Dami’s thoughtfully looking out the window. “I sound like the Joker.”

“No.” Dick is vehement. “You don’t.”

“That is kind of you,” Dami says as he leaves the room.

Left alone in the room, Dick still feels the uncomfortable pause settling like a well-worn blanket.

*

“Jason had about ten seconds from the time he got shot with the tranquilizer to when he couldn’t speak,” Babs says.

Bruce isn’t listening.

“In that time he put the kid down, but he could still talk,” Babs continues.

Bruce may not be listening, Dick is and he has no idea where Babs is going with this.

“If he had me on comms, we would have known,” Babs finishes.

“He didn’t,” Bruce responds. “He couldn’t trust you. You weren’t on his side. I wasn’t on his side. He got used to doing things without us. I took in a kid who had nothing and expected him to be more stable than me. This is on me. He is my biggest failure. I never should have taken him in.”
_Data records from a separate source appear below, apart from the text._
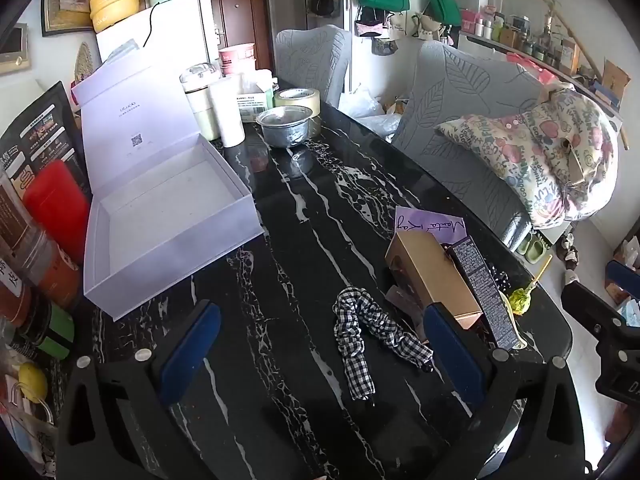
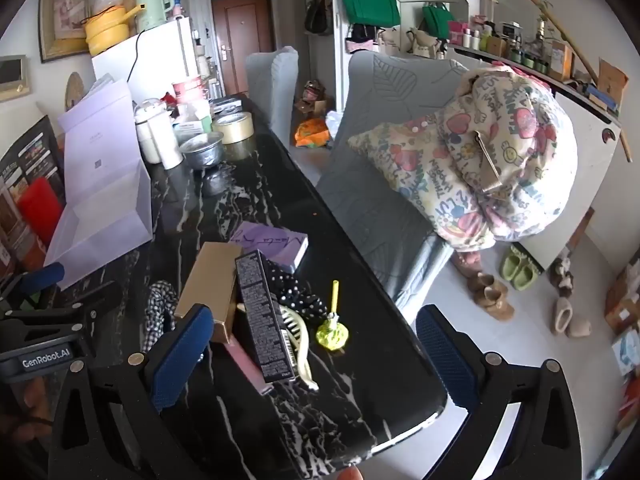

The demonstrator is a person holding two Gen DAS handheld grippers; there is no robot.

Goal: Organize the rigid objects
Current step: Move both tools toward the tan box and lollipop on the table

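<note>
Both my tongs [image 1: 322, 354] [image 2: 316, 354] wide apart, empty, left view alone shows matte white box's [image 1: 172, 216] hollow, right view a glossy yellow-green, possibly glass, bottle [image 2: 333, 334] lower centre beside gold carton [image 2: 212, 288] on veined black tabletop [image 2: 360, 384].

Daylit room: black marble table [image 1: 304, 216], grey chairs [image 2: 372, 128], brown door [image 1: 240, 20], probably tiled floor.

Beneath the gold box [image 2: 208, 280], a pink item [image 2: 250, 366] lies mostly hidden; the checked scrunchie [image 2: 160, 312] partly behind it.
</note>
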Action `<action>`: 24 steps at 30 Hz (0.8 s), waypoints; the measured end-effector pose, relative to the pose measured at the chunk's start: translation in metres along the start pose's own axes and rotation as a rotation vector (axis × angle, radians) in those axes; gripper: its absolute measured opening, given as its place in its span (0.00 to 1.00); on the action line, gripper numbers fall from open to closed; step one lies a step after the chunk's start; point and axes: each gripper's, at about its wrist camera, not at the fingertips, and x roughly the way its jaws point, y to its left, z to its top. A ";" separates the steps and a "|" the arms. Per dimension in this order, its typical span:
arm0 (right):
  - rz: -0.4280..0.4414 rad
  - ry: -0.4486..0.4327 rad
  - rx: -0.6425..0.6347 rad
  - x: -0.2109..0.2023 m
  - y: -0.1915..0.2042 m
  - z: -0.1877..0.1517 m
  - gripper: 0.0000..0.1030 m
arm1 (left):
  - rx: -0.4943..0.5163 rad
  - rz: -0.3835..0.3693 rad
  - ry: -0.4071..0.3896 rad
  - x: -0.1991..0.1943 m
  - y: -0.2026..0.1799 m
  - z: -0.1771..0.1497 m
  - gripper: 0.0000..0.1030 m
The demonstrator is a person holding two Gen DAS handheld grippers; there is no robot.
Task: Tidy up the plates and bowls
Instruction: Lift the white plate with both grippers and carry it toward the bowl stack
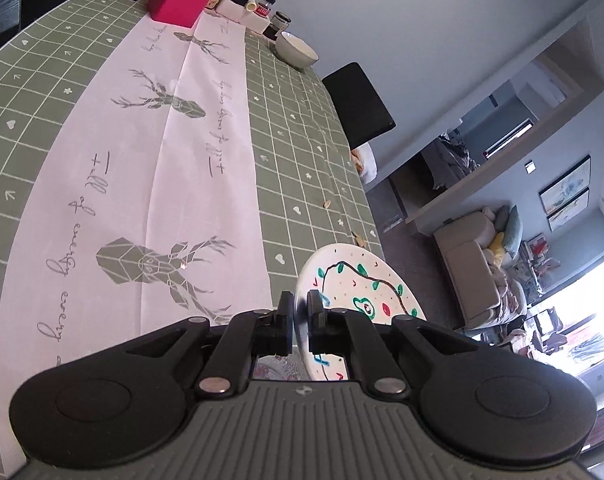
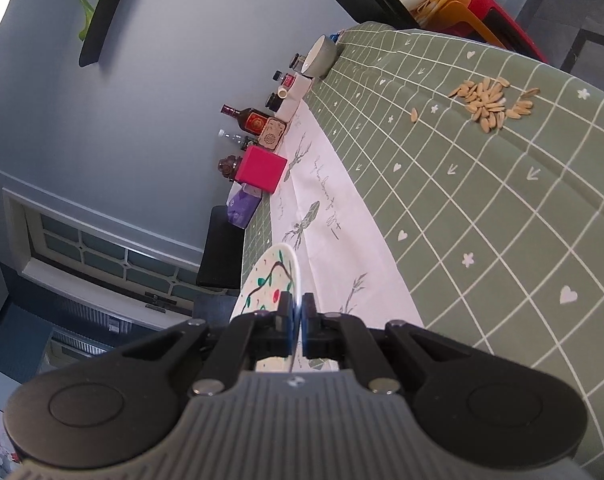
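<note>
Left gripper (image 1: 300,312) first: we have it clamped on the rim of a white painted plate (image 1: 362,280), which rides on edge, clear of the table, its face with green leaves and an avocado motif turned to the right of the view. Past it, in the left wrist view, the green checked tablecloth (image 1: 42,92) runs away under a white runner with deer prints (image 1: 174,152), and a white bowl (image 1: 297,49) sits far off by the jars at the wall end. Right gripper (image 2: 298,312): pinched tight on the rim of a second painted plate (image 2: 268,280), also held edge-on above the table's near end, decorated face to the left. Further right a scatter of seeds (image 2: 490,102) lies on the cloth; a grey bowl (image 2: 322,56) stands near the far jars. Handling, as we judge it: glazed ceramic, stiff, fairly heavy for a rim pinch, slick under the pads and prone to swing or slip; chips if knocked. Rim is the only workable hold; best set down low and flat, keeping the two plates from clashing.
</note>
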 end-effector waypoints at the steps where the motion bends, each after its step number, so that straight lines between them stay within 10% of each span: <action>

Dick exchanges horrified glances with Babs. Clearly, therapy is doing something for Bruce, but that was unsettling. Besides coming from left field and being what for Bruce constitutes as throwing up his feelings all over the place, Dick gets what Bruce’s trying to say but it’s badly phrased. As it is now, it sounds like Jay wasn’t worth saving and that’s bullshit. Oh, and it reduces Jason’s entire existence to playing a recurring role in the story of Bruce’s life.

How bad a communicator can Bruce be? Batman seems to do well with victims, but this… Really?! Therapy needs to step it up. How hard is it to say, ‘I treated him badly,’ ‘I could have been a better parent,’ or even ‘I owe him an apology’? Where the fuck is the resemblance between that and ‘he’s my biggest failure’?

A truly uncomfortable pause follows.

*

“I didn’t even remember McCall,” Timmy says from the pile of gang activity reports that he’s always buried in these days. “His picture doesn’t ring any bells.”

“Timmy, you didn’t kill his brother.” Dick wipes a hand down his face. “It’s not your fault.”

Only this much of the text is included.